I was sitting in a meeting, and someone was talking, probably to me, and I was staring right through them. I had no idea what they said, what was happening in the meeting, and honestly, I didn't even remember getting up that morning, or driving to work. I wasn't present, I was physically in the building, but I didn't even remember getting there. Then someone really was talking to me, and I just started tearing up, because I felt completely helpless, and just so confused – which was a feeling I hadn't ever felt in my career. I worked very hard to not have to ever feel that way, until a point where it was all too much for one person to even possibly be capable of – because if anyone could, it would have been me. Later that week when I realized I wasn't feeling any better, I went to the doctor. I was suddenly embodying a zombie; I could barely even get out of bed, I was sleeping endlessly, and when I did get up, I was dazed, useless, and went back to bed. I had ridiculously low iron to the point of complete confusion (Who knew that low iron did that?! I sure didn't.), topped with stress, stomach ulcers, strep throat, mono, chest pain, and the list goes on. My doctor suspected it was a result of stress from work, and asked me two simple questions, "Does your work make you happy?" and "Have you considered not going back?". I knew the answer to the first question was a no, and I wondered if it ever really made me happy, or if I was just working towards the carrots that were being dangled, and the lifestyle I was being told was at my fingertips..

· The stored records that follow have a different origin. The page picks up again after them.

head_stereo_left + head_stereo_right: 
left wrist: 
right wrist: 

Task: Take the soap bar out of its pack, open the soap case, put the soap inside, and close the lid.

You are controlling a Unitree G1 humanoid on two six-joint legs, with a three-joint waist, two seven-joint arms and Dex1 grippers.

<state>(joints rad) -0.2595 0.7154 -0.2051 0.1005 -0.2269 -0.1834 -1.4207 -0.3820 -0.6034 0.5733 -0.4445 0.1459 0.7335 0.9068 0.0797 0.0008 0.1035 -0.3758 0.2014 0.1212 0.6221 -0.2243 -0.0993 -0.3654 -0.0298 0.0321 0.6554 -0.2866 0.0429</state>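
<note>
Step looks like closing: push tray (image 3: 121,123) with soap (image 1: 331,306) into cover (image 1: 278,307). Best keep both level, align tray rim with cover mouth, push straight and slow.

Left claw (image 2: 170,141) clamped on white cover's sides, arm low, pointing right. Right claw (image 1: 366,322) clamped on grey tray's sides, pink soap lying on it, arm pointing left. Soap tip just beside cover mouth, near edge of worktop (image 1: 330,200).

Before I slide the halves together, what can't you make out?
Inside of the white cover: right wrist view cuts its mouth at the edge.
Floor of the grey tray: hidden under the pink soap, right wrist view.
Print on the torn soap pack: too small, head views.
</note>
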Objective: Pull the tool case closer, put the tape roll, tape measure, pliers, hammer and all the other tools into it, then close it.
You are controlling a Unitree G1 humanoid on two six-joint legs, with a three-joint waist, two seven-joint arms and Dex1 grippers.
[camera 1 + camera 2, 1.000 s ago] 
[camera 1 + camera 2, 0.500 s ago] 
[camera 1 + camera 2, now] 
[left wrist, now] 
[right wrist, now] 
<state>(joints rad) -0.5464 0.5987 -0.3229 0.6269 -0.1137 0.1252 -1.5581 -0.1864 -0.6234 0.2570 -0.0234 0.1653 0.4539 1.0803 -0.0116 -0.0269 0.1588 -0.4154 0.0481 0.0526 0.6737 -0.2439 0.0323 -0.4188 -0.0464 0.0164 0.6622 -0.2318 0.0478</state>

I was off work on doctor’s orders for over a month when I finally made the tough decision that no, I was not going to return to a lifestyle that I knew would never change, which is quite unfortunate, as I poured everything I had into it for a very long time. Unfortunately, it turned out that I was doing it all for nothing, and all I was left with were empty promises, not being able to get out of bed for several months, all while burning through all of my savings. To top it off, all the people who said they would be there for me, simply weren't. All of the people that I was there for when they needed me, were, in my eyes, abandoning me.
Now let me tell you something else;
This whole situation was undoubtedly the best thing to ever happen to me.
For the first time in many years, I finally started living for ME, and you better believe that these last two years or so have been the best years on record!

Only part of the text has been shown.